Michel semble douter du fait que Franz pourrait se retrouver en train de ronfler entre deux carcasses avinées à même le sol, entouré des effluves de parties génitales mal lavées surstimulées, sans serviette pour se laver ni possibilité de laver sa serviette après – Franz ne se sèche jamais deux fois avec la même serviette, ce qui l’oblige à avoir un stock conséquent par mesure de sécurité, dix au minimum, au rythme de deux lessives par semaine – sachant qu’au crit, l’eau pourrait très bien s’arrêter de couler si les brutes épaisses se mettent en tête d’économiser le prix d’une luge pour arracher les baignoires du Dortoir, tout en défonçant le mur derrière – et donc pour en venir à l’essentiel, pas d’eau courante signifie pas de douche donc pas de serviette –
- Je ne pense pas que je resterai.
- Ça fait loin pour repartir…
Exact. Dix heures de route. Mais entre ça et dormir ici, avec eux…
Michel lui attrape le bras :
- Tu connais le principe ? Ici, c’est l’arc-en-ciel. Ça tombe bien, c’est le bébé d’Alois. Je sais pas s’il pensait à ses champis ou à la fluidité des genres quand il a bossé dessus…
La fin de sa phrase est rendue inintelligible par la musique et les cris. La foule est dense, les critards dansent, boivent, fricotent.
- … Arc-en-ciel, je te jure. Il voulait juste gaver ses amis de barbe à papa jusqu’à leur refiler le dernier stade de diabète décompensé… Mate la machine à bulles, là-bas.
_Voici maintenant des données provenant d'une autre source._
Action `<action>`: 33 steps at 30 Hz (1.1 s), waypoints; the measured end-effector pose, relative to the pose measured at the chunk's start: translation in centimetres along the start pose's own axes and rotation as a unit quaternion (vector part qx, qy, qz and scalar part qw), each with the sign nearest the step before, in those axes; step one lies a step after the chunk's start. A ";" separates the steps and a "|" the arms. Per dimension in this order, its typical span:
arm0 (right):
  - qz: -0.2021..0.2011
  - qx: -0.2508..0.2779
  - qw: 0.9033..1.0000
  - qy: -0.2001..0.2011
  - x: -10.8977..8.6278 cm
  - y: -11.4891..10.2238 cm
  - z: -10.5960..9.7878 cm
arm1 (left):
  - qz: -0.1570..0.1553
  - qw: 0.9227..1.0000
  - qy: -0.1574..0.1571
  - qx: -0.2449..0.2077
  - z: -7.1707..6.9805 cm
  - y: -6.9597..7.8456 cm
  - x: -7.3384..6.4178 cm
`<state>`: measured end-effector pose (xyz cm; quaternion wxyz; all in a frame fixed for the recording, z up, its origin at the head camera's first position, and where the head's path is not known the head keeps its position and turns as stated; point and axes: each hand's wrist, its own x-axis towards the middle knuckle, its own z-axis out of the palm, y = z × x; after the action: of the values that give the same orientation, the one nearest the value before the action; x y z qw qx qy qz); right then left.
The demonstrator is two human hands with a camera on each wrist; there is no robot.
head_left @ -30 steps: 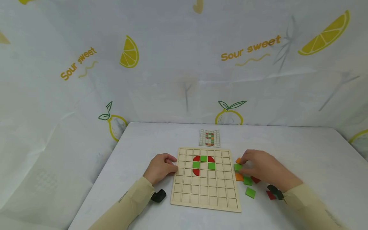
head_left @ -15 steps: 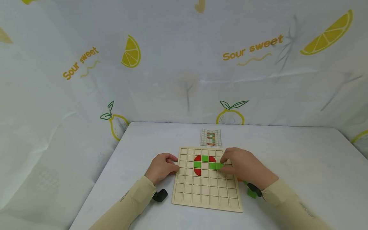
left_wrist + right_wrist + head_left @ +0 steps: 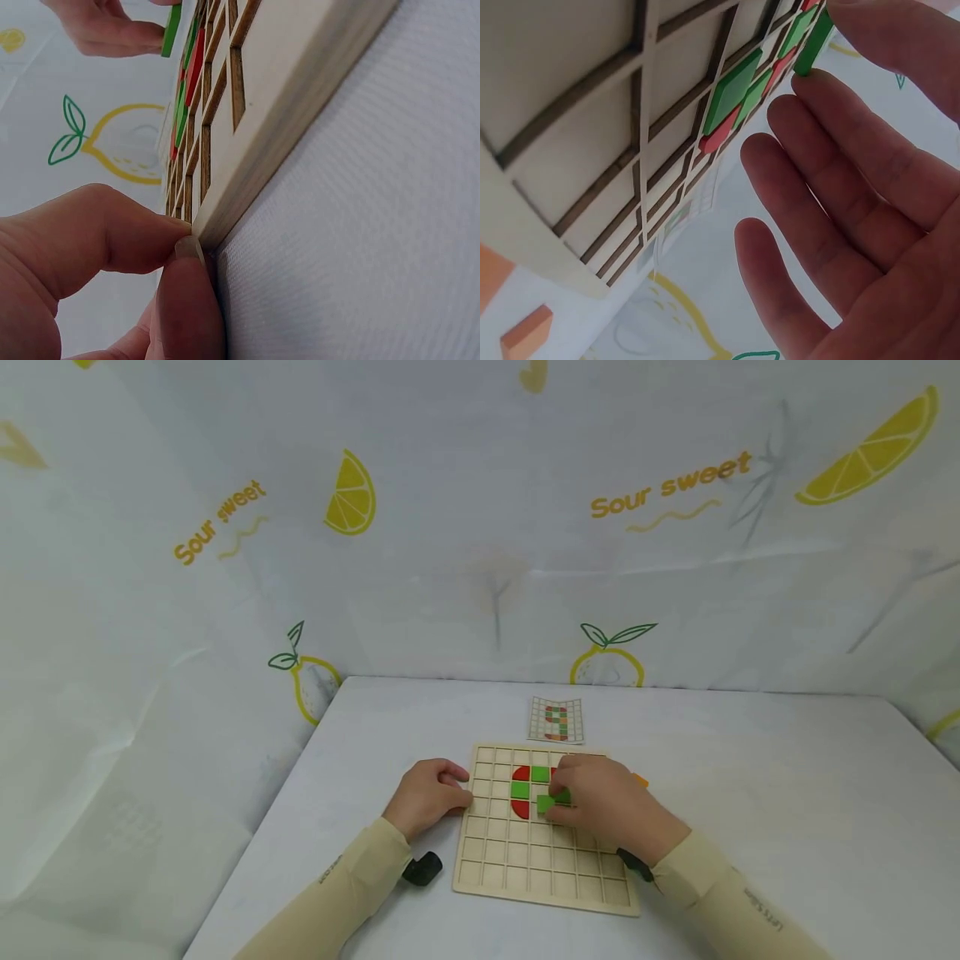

T’y crois, toi ? Brillant… Juste brillant.
Michel a raison : dans un coin de l’appart, une machine à bulles régurgite des myriades de bulles de savon translucides, irisées et toutes plus merveilleuses les unes que les autres. Des filles en sous-vêtements mouillés dansent lascivement parmi elles, effectuant des mouvements de caresse autant destinés aux bulles qu’au spectateurs et à leur propre corps, ce qui incite à penser qu’il s’agit d’une seule et même orgie à laquelle tout le monde participe, Franz compris.
Alois porte une cape en velours rouge, lourde et brodée, royale. Le col est serti de broderies noires et blanches. Le bord est mité. Elle lui va incroyablement bien. Tout ce que porte Alois lui va bien, talons hauts y compris. Le ridicule semble le fuir aussi férocement que du vif-argent. Il est propre, paraît sobre. Tranquille et heureux. Sa vue confère des impressions subliminales de corps inodore, immaculé, d’une senteur de peau fraîchement savonnée et douce au toucher, mais ferme et vitale ; d’une propreté de l’âme et de la chair que Franz n’a jamais trouvé chez personne d’autre.
Franz s’approche de son objectif, enveloppé de son carcan d’impassibilité. Arrivé au bar, il se fraie un chemin jusqu’à être face à face avec son ami.